An example filter plugin that adds a simple metadata filter to capitalize
the 'category' field for demonstration purposes, effectively applying
a filter like {'category': {'$eq': 'DOCS'}}.
"""
def __init__(self, name: str = "capitalize-category-filter", description: str = "Capitalizes category for filtering"):
super().__init__(name=name, description=description)
async def run(self, request: FilterPluginRequest) -> FilterPluginResponse:
# Assume a 'category' key exists in request.metadata or is expected in the filter
if request.filter and 'category' in request.filter:
# This example demonstrates modification; in a real scenario,
# you might look for specific filter patterns to modify.
# Here, we just illustrate returning a modified filter.

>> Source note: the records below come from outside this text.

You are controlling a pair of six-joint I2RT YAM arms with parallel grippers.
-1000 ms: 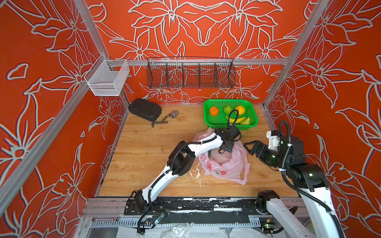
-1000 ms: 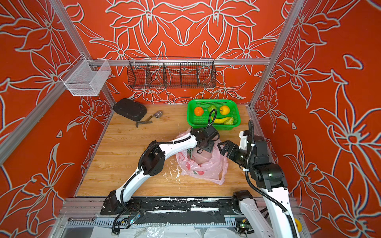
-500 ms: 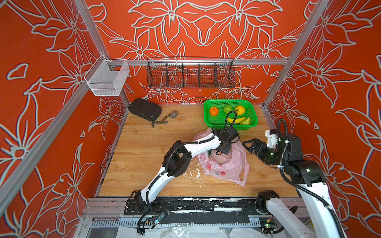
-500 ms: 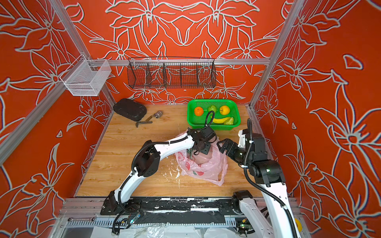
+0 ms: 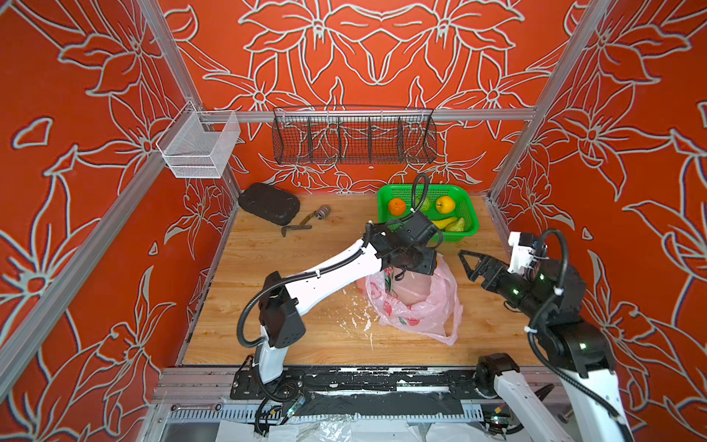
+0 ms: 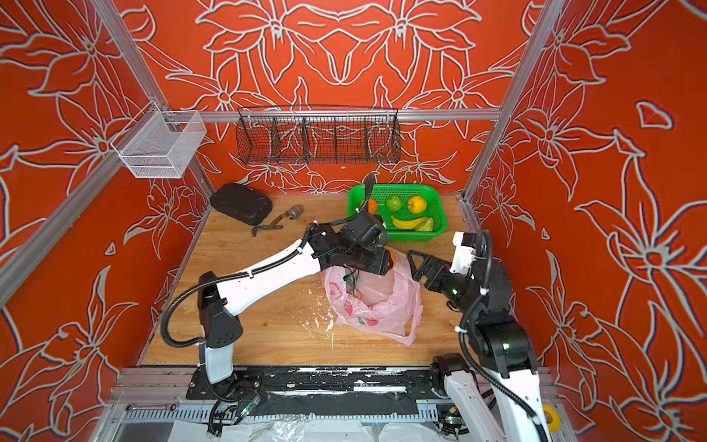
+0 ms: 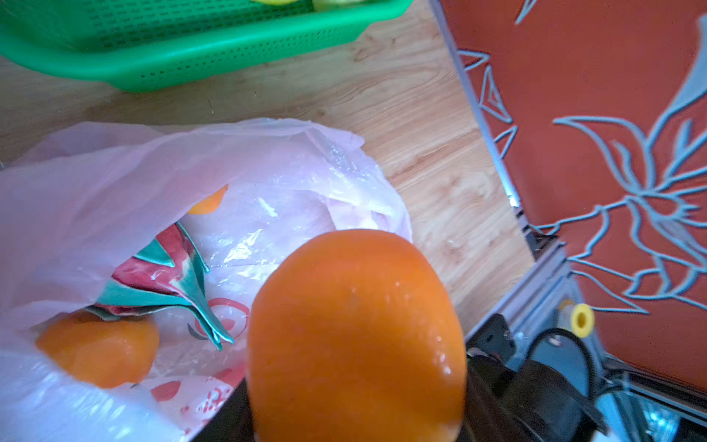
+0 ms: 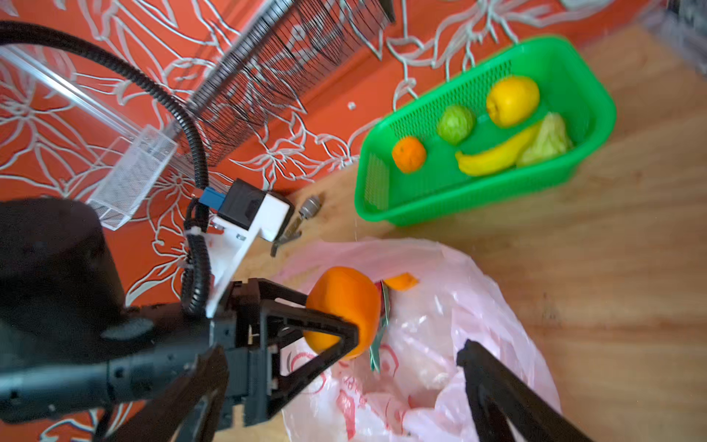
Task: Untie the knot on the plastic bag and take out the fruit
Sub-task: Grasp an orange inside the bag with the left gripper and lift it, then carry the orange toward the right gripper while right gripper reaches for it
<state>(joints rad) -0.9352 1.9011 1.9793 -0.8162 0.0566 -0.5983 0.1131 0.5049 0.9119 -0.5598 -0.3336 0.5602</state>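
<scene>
Nearest the front of the wooden surface [image 5: 267, 260], the plastic bag [image 5: 421, 313] lies with its mouth open, 1 orange [image 7: 99, 348] and a dragon fruit [image 7: 160, 275] inside. Just behind, the left gripper [image 8: 331, 312] is clamped on a second orange [image 7: 355, 336] above the bag, and the right gripper [image 5: 466, 266] hangs beside it, jaws wide apart. Farthest back, the green basket [image 5: 447, 187] holds 5 fruits [image 5: 445, 204].

Bright, even light; wrist views softly blurred.
</scene>
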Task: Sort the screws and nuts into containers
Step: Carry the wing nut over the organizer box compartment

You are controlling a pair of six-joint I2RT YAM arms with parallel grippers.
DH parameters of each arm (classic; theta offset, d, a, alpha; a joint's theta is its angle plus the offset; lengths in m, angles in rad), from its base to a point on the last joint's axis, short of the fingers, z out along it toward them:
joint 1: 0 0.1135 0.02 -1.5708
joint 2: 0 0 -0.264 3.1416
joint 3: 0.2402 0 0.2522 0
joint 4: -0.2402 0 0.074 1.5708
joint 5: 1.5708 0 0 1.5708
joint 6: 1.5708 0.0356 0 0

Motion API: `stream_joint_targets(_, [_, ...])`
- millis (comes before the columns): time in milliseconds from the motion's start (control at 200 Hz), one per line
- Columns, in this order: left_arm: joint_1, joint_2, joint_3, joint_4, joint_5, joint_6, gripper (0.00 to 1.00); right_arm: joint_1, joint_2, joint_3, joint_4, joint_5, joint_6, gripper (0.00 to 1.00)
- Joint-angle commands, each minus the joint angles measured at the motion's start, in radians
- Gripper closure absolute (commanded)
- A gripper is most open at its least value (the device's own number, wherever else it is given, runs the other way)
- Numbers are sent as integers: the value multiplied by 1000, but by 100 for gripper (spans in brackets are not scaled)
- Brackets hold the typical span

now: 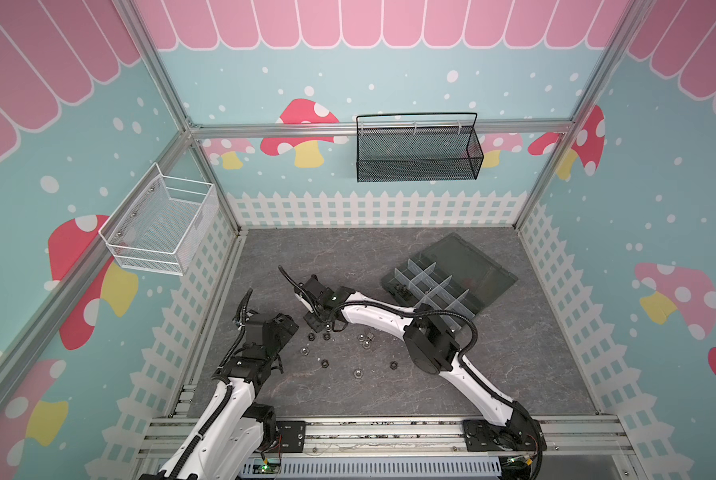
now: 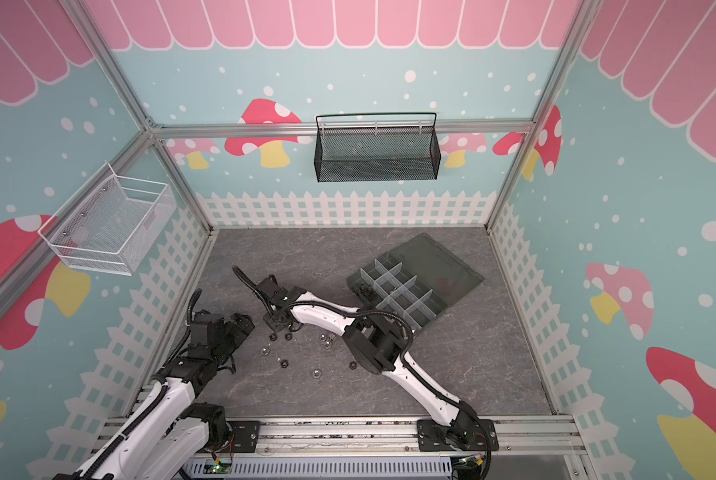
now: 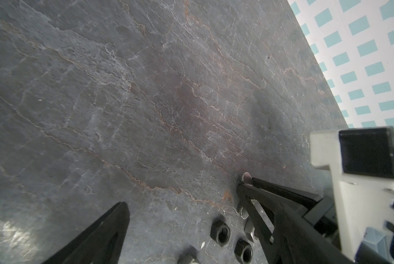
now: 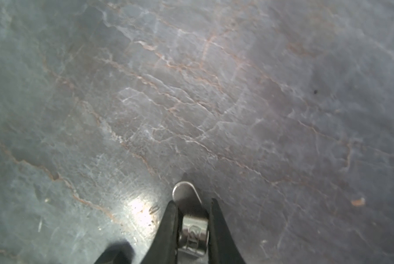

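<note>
Silver screw (image 4: pixel 192 230) is pinched tight in my right gripper (image 4: pixel 193 202), down by the table (image 1: pixel 514 353) at 9 o'clock from its centre. My left gripper (image 1: pixel 281 326) hangs spread wide, further out at 9. Loose nuts (image 1: pixel 325 364) lie around 7, and the containers (image 1: pixel 420 276) sit at 2.

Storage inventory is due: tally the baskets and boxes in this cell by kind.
Black mesh basket on the back wall: 1
White wire mesh basket on the left wall: 1
Dark grey translucent plastic organizer box with clear dividers: 1
Total: 3
</note>
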Motion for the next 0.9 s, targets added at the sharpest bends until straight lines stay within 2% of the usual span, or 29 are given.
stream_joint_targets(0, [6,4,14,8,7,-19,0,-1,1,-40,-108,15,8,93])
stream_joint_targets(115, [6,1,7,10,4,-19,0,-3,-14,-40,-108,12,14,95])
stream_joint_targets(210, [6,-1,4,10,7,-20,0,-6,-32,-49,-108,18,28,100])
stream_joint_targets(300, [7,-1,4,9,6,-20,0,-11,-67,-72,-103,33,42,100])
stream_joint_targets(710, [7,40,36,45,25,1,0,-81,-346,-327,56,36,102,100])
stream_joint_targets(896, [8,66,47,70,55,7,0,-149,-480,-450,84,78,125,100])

modified_filter = {"category": {"$eq": request.filter['category'].upper()}}
else:
# If no category filter is present, we could add a default or pass through
modified_filter = request.filter
return FilterPluginResponse(filter=modified_filter)
# To use this plugin, you would typically register it with a Pinecone index:
# from pinecone import Pinecone
# # Ensure PINECONE_API_KEY and PINECONE_ENVIRONMENT are set in your environment
# pc = Pinecone(api_key=os.environ.get('PINECONE_API_KEY', 'TEST_API_KEY'),
# environment=os.environ.get('PINECONE_ENVIRONMENT', 'us-west-2'))

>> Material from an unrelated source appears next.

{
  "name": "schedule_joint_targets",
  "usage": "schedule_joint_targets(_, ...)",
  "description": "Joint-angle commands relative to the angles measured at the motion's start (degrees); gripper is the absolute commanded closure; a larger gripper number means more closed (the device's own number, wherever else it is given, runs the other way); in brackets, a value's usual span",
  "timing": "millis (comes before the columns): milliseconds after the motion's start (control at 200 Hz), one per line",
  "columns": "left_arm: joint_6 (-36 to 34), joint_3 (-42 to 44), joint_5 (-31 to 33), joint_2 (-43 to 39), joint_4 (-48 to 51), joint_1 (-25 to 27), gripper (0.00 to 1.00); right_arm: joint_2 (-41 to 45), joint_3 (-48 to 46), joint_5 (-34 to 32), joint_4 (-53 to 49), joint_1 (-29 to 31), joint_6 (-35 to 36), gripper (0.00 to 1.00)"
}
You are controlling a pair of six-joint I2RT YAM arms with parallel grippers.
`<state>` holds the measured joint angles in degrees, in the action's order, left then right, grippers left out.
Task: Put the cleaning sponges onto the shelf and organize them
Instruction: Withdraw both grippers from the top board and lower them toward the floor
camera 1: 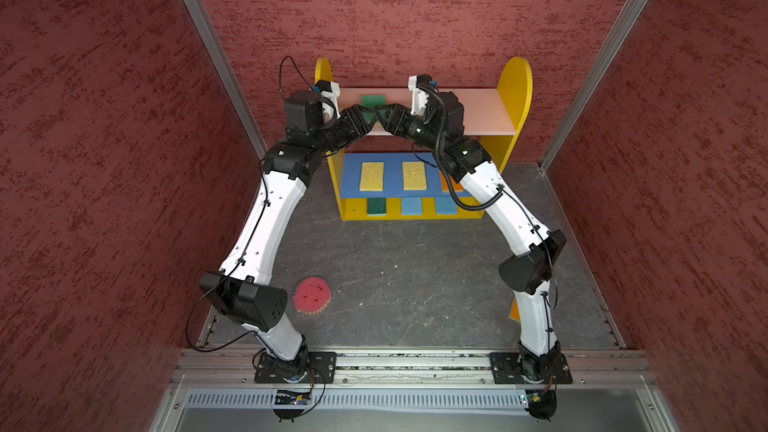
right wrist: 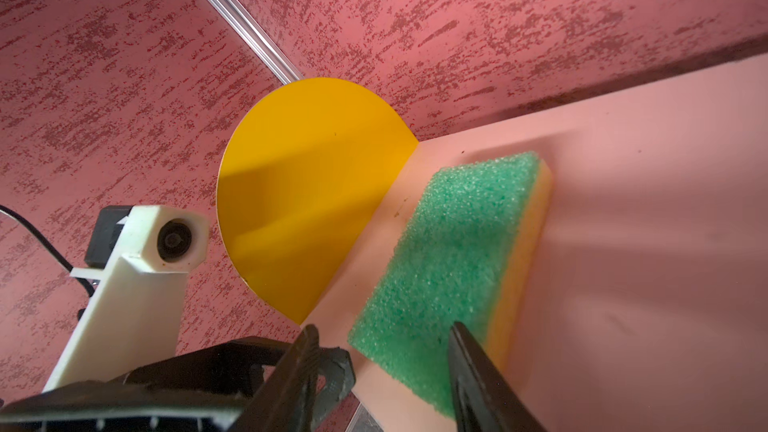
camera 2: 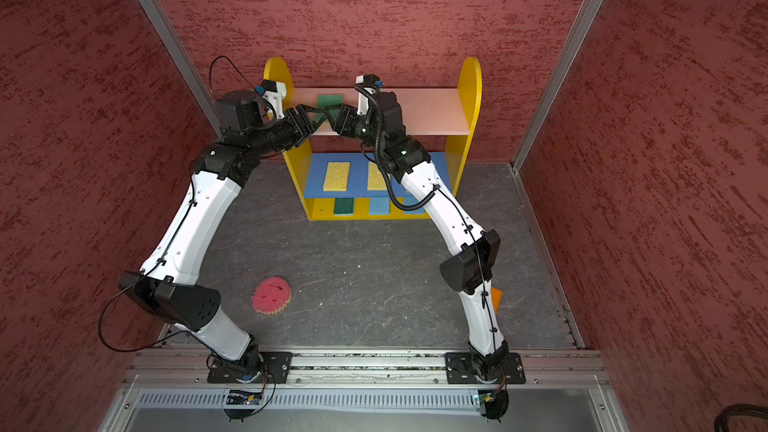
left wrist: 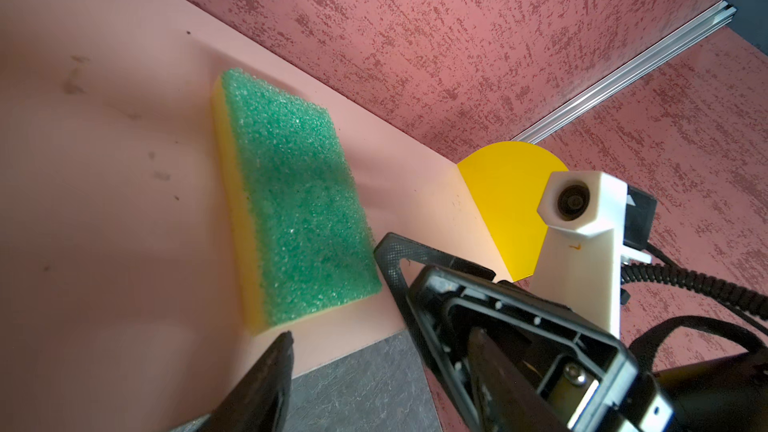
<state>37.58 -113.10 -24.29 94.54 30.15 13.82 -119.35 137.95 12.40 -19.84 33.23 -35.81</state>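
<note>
A green sponge (camera 1: 372, 100) with a yellow underside lies flat on the pink top board of the shelf (camera 1: 478, 112), near its left end. My left gripper (left wrist: 380, 332) stands open at the board's front edge, just short of the green sponge (left wrist: 291, 193). My right gripper (right wrist: 382, 326) is open too, with one finger over the near end of the green sponge (right wrist: 449, 251) and the other beside it. In both top views the two grippers meet tip to tip there. A round pink smiley sponge (camera 1: 311, 295) lies on the floor by the left arm.
The blue middle board holds two pale yellow sponges (camera 1: 371, 176) (camera 1: 414, 175) and an orange one (camera 1: 451, 187) half hidden by the right arm. One green (camera 1: 376, 206) and two blue sponges (camera 1: 411, 206) (camera 1: 446, 205) lie on the base. Another orange sponge (camera 2: 496, 297) peeks out behind the right arm.
</note>
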Motion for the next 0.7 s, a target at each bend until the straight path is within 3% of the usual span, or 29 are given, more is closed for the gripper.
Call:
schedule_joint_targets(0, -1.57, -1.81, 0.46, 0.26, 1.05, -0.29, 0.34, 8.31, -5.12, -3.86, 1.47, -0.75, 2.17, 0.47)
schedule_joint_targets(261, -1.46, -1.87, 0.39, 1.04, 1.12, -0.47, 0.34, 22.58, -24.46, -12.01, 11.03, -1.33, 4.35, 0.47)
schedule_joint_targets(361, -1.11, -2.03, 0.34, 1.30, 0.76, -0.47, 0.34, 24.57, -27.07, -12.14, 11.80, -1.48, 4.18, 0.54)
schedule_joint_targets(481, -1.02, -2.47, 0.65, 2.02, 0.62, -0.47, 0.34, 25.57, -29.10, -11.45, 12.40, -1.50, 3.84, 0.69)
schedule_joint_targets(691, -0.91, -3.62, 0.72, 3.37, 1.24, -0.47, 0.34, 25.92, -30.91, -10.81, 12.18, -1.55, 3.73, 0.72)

# index = pc.Index("my-index") # Replace with your index name
#
# plugin_instance = CapitalizeCategoryFilterPlugin()
# index.register_plugin(plugin_instance)
#
# print(f"Plugin '{plugin_instance.name}' registered. Its description is: '{plugin_instance.description}'")
# # You can then call index.query with the plugin applied through a 'plugin_params' argument:
# # query_results = index.query(vector=[0.1, ...], top_k=5, plugin_params={'my-plugin-name': {'category': 'docs'}})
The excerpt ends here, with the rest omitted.